En cada Eucaristía, proclamamos la muerte del Señor hasta que vuelva, anticipamos la vida eterna y se fortalecen las virtudes y los dones del Espíritu Santo, para ver todo a través del Corazón de Jesús, como lo manifestaba santa Teresa del Niño Jesús: “Todo pecado tiene su perdón, y poderoso es Dios para dar conciencia aun a las personas que no la tienen” (Carta 13 de agosto de 1893 a Celina).

No es casual que la pequeña Doctora, sea patrona de las misiones y de la Red mundial de oración del Papa; su afán de salvar todas las almas, la encontró siempre en Jesús en el sagrario; por ello sus enseñanzas nos son tan saludables a los adoradores para que con Ella tengamos ansias redentoras de la salvación del mundo.
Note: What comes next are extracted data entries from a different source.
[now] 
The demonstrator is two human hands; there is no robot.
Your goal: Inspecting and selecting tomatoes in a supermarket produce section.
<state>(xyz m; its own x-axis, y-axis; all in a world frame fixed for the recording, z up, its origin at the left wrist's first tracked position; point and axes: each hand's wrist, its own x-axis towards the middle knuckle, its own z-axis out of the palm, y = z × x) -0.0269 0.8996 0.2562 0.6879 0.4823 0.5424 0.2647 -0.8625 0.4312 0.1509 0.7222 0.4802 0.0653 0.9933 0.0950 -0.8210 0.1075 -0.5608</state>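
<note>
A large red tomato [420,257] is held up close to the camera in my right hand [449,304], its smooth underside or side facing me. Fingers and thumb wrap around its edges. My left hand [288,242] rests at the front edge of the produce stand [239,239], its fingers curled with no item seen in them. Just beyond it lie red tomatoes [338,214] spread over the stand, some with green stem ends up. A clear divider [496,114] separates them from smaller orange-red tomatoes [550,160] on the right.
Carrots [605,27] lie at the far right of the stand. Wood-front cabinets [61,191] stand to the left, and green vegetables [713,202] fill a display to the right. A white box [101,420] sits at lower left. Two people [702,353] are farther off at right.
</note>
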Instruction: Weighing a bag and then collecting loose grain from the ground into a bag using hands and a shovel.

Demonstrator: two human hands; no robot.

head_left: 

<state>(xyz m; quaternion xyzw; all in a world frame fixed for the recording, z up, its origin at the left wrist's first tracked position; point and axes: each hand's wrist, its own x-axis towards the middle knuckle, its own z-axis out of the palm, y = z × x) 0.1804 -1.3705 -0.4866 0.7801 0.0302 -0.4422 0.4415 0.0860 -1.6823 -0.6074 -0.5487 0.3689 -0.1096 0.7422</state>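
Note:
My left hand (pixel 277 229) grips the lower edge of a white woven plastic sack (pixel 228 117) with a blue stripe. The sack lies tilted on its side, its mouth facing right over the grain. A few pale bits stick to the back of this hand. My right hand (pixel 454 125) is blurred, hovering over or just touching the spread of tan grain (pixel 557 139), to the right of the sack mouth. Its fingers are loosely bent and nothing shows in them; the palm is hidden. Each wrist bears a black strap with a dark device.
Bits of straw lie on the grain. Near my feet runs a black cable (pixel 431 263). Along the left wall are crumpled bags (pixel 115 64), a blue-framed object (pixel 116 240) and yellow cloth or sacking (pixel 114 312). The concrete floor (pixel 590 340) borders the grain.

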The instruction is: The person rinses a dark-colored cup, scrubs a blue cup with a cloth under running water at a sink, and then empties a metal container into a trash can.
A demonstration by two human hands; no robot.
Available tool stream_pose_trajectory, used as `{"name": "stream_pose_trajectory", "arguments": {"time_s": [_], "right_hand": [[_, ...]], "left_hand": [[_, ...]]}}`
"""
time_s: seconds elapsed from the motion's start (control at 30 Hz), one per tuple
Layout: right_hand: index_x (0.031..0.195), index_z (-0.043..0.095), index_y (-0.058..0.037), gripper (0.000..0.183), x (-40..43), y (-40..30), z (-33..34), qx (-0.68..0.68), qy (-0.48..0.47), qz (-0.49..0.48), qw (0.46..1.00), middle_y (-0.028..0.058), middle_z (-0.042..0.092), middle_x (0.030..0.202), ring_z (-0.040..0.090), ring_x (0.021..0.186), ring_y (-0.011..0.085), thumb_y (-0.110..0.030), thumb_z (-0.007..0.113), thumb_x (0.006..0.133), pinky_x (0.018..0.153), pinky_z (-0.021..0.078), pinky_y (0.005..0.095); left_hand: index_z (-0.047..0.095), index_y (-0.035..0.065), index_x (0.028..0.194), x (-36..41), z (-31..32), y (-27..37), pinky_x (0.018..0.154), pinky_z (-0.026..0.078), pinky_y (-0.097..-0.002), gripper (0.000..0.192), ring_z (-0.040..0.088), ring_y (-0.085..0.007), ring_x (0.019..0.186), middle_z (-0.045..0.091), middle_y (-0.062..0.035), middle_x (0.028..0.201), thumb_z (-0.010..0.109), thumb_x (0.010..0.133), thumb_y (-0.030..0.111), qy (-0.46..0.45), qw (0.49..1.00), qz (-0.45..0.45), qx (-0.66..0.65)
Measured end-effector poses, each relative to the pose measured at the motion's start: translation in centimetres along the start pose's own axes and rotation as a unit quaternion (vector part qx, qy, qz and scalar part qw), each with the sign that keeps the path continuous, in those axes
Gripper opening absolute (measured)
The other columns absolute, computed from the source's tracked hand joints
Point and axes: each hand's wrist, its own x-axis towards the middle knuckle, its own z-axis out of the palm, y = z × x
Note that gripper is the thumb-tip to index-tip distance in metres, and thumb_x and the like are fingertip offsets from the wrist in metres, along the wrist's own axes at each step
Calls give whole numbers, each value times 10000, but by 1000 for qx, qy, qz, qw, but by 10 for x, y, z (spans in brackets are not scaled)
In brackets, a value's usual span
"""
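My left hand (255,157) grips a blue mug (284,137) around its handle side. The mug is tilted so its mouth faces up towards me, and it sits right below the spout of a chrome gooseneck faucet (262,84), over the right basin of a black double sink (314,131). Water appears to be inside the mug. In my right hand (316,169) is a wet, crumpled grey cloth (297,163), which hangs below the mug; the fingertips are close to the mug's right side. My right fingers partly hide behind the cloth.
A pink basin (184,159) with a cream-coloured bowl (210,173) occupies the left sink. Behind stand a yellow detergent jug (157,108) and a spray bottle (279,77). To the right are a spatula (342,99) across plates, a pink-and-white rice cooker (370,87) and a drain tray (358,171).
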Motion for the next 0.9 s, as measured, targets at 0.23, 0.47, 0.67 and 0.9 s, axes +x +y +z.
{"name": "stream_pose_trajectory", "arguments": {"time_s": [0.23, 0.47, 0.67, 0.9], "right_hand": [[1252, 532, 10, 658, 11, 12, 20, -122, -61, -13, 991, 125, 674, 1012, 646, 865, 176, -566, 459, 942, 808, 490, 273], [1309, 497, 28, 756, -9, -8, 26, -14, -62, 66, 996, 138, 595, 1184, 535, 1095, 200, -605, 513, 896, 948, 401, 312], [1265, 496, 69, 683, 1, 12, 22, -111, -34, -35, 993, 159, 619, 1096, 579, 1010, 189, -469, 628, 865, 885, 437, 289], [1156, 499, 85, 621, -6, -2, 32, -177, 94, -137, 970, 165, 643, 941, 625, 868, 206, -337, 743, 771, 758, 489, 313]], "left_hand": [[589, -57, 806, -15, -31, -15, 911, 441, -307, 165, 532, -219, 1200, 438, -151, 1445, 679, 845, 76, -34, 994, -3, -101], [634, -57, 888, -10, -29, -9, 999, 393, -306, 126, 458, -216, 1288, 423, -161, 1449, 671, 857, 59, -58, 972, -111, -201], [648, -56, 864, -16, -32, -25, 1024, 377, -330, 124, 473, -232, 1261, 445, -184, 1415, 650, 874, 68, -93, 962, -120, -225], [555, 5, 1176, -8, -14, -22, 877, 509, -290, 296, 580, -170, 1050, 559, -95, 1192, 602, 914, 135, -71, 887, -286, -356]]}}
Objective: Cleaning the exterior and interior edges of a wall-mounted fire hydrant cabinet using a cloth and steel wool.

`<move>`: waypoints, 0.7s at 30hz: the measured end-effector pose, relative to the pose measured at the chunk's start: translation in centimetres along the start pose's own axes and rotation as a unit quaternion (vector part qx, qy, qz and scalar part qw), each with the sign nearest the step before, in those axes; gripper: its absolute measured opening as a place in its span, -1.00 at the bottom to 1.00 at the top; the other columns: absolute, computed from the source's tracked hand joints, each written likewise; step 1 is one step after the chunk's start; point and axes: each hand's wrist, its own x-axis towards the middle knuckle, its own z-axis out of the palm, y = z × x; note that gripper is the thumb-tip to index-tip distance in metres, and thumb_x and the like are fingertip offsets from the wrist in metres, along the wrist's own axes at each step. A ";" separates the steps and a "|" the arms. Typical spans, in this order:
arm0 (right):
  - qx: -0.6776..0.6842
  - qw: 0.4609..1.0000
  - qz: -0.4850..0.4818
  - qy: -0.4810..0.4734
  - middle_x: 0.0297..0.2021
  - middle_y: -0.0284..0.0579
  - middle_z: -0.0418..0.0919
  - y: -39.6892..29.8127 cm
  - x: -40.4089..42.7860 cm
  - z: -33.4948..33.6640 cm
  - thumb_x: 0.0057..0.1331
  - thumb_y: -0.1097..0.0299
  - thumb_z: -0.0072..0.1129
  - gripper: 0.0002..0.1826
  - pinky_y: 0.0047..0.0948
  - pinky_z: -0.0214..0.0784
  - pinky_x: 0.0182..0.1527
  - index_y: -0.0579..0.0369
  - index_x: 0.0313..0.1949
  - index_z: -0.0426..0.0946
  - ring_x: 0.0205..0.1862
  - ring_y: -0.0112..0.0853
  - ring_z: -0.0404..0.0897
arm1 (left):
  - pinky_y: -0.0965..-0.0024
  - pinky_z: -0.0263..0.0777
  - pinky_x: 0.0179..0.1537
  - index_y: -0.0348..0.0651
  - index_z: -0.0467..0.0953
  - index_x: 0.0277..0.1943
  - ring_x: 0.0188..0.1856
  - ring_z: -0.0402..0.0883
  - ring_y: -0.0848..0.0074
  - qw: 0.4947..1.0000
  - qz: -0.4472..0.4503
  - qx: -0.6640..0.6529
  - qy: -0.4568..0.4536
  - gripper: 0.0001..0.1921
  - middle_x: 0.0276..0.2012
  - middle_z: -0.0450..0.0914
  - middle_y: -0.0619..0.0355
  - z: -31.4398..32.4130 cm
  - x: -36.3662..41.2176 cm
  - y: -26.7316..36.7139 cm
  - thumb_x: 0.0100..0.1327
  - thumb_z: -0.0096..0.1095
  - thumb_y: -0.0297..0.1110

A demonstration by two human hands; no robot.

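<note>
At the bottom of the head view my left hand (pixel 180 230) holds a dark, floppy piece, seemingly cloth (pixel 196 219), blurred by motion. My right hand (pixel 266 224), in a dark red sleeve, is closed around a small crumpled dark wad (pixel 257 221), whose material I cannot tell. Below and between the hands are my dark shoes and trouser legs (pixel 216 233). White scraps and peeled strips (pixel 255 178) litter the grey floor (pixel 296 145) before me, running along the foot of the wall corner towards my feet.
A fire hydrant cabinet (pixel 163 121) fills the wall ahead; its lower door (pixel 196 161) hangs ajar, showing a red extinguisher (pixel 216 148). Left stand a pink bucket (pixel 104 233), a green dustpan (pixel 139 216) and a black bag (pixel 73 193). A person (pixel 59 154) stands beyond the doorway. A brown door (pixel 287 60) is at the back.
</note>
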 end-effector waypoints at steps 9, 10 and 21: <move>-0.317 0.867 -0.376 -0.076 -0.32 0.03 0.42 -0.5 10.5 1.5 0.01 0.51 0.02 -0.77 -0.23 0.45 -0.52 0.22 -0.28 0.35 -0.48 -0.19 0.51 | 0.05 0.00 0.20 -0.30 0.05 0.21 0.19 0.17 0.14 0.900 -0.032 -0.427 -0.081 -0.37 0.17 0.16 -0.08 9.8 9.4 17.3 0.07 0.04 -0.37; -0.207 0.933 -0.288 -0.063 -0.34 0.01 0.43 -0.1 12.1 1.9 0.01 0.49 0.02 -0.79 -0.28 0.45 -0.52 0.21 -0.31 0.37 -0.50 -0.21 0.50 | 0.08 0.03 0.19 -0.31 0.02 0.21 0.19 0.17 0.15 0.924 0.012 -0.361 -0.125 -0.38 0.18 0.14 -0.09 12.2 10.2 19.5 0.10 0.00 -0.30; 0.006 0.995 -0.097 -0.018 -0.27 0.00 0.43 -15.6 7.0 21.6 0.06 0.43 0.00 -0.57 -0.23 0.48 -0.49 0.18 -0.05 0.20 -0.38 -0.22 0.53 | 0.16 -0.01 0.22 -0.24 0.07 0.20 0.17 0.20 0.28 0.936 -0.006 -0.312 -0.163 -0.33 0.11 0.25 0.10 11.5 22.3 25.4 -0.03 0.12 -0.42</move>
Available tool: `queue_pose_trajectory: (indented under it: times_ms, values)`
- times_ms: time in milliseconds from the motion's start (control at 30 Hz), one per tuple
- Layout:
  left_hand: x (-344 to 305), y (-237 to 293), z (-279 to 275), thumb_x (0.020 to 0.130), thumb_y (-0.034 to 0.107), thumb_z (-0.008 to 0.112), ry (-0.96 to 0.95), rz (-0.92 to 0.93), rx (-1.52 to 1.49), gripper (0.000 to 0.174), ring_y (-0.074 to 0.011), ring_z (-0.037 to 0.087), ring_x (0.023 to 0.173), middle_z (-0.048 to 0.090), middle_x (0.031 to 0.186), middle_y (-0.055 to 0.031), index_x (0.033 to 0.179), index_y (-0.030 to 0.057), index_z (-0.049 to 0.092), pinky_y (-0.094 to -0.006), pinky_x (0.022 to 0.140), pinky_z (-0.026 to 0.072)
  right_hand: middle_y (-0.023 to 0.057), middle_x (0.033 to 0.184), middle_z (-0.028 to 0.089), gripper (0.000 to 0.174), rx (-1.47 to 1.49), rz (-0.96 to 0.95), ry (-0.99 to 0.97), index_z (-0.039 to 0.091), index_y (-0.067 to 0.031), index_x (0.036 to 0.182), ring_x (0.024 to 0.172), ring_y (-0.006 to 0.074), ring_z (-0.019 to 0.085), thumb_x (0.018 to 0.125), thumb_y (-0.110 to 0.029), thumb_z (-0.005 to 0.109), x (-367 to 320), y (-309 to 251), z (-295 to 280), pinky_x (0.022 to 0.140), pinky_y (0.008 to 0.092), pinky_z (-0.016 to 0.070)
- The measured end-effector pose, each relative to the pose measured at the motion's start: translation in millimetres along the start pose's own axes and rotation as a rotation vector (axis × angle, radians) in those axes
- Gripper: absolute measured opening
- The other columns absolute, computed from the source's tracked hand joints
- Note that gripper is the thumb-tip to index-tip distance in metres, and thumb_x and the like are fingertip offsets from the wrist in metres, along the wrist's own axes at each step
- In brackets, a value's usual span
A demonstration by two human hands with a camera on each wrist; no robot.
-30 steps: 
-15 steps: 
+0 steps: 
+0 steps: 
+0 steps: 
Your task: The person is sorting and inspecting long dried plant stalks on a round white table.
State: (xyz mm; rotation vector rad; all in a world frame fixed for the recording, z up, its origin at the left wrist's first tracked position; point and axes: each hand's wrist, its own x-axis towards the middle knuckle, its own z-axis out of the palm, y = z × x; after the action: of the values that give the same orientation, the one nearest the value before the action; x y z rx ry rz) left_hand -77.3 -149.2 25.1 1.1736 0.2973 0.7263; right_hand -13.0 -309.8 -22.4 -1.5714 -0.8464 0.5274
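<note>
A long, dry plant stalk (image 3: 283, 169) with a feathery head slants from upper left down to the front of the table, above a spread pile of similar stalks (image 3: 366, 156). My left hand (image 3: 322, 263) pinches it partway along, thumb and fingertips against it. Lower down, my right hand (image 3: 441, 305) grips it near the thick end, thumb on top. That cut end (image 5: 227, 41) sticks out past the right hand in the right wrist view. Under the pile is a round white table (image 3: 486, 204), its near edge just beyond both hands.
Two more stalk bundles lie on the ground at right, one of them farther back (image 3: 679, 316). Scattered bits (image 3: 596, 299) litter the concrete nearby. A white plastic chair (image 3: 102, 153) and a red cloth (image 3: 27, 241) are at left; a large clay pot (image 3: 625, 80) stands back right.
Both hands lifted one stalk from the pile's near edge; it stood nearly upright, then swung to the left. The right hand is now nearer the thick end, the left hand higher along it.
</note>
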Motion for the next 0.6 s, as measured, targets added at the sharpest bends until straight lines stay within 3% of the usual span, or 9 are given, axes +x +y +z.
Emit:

Pocos años antes de la santa de Lisieux, lo expresaba nuestro fundador, el Venerable Luis de Trelles: “Es la Eucaristía, señores, la obra maestra de Dios, centro augusto de los Sacramentos, por los cuales se nos comunica la virtud de la Redención; renovación incesante del Sacrificio del Calvario; abismo insondable del amor de Dios, donde reside la fuente misma de todas las gracias; continuación y multiplicación de la presencia de Dios hecho hombre en este valle de destierro; glorificación terrestre de la naturaleza y de la humanidad; perfeccionamiento supremo de la vida sobrenatural; corazón de la Iglesia; foco de su fecundidad, de su vida y de su unidad, la más espléndida de las manifestaciones del amor divino, el más estupendo de los milagros de su omnipotencia, resumen y compendio de todas las maravillas del Señor: Todo esto es por y para los hombres, exclusivamente para ellos: no hizo igual por otro linaje, ni por alguna jerarquía angélica (La Lámpara del Santuario, Tomo 21, 1889 - pág. 24).

Jesucristo es el mismo ayer, hoy y siempre, el Alfa y la Omega; cuando no lo ponemos en el centro de TODO, fácilmente olvidamos la misión que hemos recibido como adoradores y olvidamos su palabra: “Sin Mí no podéis hacer nada”. La Virgen Madre y su esposo san José, que nos lo dan en Belén, nos concedan darlo para la salvación del mundo.

PREGUNTAS:

¿Vio en cada Eucaristía, las ansias redentoras del Corazón de Cristo?

¿Reafirmo mi esperanza en las Palabras y promesas de Jesús?

¿Cultivo el espíritu misionero y reparador, como Santa Teresa del Niño Jesús?

¿Conozco y rezo por las intenciones mensuales que nos pide el Papa?